DIRECTIONS
Return all the lines below exactly as written. Drop every picture.

DATA EXTRACT
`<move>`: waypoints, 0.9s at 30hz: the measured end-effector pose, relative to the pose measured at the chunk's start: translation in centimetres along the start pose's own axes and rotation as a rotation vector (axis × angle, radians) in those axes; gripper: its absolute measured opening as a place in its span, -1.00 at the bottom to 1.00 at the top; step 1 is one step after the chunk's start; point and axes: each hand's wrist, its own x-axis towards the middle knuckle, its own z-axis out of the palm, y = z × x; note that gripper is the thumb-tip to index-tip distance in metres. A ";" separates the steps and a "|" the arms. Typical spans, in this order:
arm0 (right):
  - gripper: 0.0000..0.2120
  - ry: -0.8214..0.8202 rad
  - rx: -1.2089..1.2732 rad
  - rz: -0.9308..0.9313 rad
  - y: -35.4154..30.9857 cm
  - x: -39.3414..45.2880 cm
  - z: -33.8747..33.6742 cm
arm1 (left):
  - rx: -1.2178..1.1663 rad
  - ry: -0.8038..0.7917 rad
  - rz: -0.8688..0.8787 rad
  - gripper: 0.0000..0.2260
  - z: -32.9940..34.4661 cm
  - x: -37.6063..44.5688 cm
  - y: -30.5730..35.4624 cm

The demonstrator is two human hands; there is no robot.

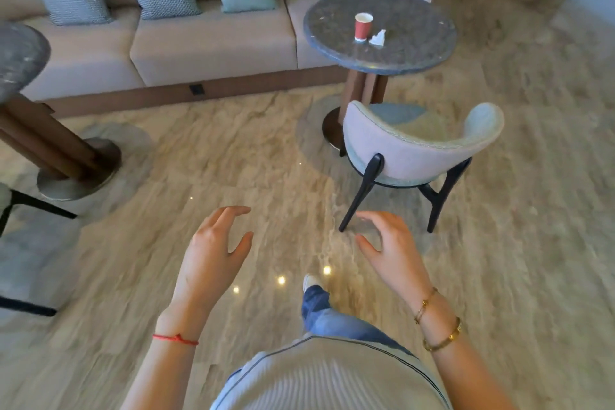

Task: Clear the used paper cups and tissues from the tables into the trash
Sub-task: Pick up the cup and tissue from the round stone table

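Red paper cup (363, 27) stands upright, mouth up, beside crumpled tissue (378, 37); both hands' fingers released.

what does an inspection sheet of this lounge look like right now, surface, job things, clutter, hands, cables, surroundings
surface: round dark stone table, a second table at the left edge.
job's things: red paper cup upright, crumpled tissue just beside it.
clutter: nothing seen.
grippers: left hand and right hand empty, fingers spread, above the floor.
cables: nothing seen; floor-level outlet on the sofa base.
surroundings: sofa with cushions, chair in front of the table, no trash bin in view.
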 end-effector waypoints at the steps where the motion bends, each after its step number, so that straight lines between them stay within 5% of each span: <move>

EXERCISE RESULT
`<move>`: waypoints, 0.9s at 30hz: the measured end-effector pose, relative to the pose measured at the chunk's start: translation in centimetres along the start pose's own axes and rotation as a rotation vector (axis × angle, radians) in those axes; gripper: its absolute measured opening as a place in its span, -1.00 at the bottom to 1.00 at the top; step 1 is one step after the chunk's start; point and axes: each hand's wrist, its own x-axis towards the middle knuckle, its own z-axis out of the palm, y = z × x; note that gripper is the thumb-tip to index-tip distance in metres. A ";" separates the steps and a "|" the arms. Typical spans, in this order:
arm0 (right):
  - gripper: 0.0000..0.2120
  - ry: -0.8214..0.8202 rad
  - rx: -1.2089..1.2732 rad
  - rz: -0.9308..0.9313 rad
  - y: -35.4154..30.9857 cm
  - x: -39.3414..45.2880 cm
  - z: -33.8747..33.6742 cm
arm1 (left):
  - rx: -1.2178..1.1663 rad
  - ry: -0.8038..0.7917 rad
  - rz: -0.8688..0.8787 rad
  - gripper: 0.0000..0.2260
  - z: -32.9940..34.4661 cm
  - x: -37.6063..44.5688 cm
  - y: -30.5730..35.4624 cm

The demonstrator is two human hands; there is no robot.


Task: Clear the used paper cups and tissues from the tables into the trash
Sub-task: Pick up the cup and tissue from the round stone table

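Red paper cup (363, 27) stands upright, mouth up, beside crumpled tissue (378, 37); both hands' fingers released.

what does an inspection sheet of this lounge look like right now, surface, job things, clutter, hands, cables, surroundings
surface: round dark stone table, a second table at the left edge.
job's things: red paper cup upright, crumpled tissue just beside it.
clutter: nothing seen.
grippers: left hand and right hand empty, fingers spread, above the floor.
cables: nothing seen; floor-level outlet on the sofa base.
surroundings: sofa with cushions, chair in front of the table, no trash bin in view.
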 end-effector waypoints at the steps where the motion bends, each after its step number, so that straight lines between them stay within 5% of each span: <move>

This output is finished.